- [PROVIDED MATERIAL]
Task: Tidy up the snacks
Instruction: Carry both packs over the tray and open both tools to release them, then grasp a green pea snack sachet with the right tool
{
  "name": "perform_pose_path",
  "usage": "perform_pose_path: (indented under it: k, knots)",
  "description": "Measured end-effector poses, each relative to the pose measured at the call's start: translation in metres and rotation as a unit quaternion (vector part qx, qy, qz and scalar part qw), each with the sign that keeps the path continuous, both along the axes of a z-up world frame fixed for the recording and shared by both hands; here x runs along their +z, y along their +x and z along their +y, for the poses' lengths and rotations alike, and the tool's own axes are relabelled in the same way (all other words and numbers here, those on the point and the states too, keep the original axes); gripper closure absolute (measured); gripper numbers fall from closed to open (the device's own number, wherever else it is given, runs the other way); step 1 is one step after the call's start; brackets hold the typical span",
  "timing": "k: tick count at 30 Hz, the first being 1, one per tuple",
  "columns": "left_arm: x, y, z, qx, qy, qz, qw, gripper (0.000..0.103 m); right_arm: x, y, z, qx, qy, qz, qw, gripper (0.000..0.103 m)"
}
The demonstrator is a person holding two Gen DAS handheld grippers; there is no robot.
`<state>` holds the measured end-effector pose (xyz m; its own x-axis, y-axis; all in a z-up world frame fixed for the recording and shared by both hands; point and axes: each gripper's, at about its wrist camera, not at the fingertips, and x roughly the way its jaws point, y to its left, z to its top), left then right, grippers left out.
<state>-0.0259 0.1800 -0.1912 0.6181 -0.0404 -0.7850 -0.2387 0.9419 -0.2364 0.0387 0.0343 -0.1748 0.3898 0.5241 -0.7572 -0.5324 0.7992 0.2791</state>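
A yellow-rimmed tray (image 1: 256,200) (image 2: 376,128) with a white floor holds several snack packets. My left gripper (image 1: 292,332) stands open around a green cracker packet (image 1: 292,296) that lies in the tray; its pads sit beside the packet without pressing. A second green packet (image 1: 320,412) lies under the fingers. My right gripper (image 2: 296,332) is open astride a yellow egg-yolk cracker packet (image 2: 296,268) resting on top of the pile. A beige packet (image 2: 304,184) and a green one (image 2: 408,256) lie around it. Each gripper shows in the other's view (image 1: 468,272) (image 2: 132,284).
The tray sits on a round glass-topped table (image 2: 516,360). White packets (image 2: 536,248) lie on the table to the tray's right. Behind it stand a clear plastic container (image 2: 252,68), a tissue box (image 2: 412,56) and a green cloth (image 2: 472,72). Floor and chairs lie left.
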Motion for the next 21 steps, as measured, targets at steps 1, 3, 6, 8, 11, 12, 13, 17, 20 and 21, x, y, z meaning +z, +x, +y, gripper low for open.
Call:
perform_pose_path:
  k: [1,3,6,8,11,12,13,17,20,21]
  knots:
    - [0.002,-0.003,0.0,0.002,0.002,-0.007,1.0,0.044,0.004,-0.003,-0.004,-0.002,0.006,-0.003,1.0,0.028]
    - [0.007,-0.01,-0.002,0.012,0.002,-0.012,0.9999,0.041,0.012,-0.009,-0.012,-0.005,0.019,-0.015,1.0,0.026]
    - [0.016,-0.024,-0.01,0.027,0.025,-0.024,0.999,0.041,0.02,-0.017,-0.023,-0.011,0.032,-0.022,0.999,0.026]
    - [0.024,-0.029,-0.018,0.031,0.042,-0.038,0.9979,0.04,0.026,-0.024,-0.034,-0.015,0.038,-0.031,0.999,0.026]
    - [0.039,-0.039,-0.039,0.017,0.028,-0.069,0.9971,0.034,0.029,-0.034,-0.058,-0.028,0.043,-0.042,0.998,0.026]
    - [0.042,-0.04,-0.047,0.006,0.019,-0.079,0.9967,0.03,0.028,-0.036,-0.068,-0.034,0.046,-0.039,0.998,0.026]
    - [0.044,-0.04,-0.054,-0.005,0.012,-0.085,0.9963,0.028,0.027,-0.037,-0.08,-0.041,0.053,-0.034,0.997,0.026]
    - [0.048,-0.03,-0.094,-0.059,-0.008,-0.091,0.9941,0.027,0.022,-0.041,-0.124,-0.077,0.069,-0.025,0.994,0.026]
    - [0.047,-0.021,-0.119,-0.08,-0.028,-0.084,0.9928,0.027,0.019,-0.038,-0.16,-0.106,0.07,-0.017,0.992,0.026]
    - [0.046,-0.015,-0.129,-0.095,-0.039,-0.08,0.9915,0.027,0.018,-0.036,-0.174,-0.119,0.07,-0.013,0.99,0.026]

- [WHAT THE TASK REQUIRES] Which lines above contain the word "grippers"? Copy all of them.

- [EXERCISE OUTPUT]
The demonstrator is a person holding two Gen DAS handheld grippers; there is no robot.
`<state>` holds the measured end-effector pose (xyz m; its own x-axis, y-axis; all in a z-up world frame fixed for the recording and shared by both hands; point and axes: each gripper's, at about its wrist camera, not at the fingertips, and x roughly the way its jaws point, y to its left, z to its top), left then right, grippers left out.

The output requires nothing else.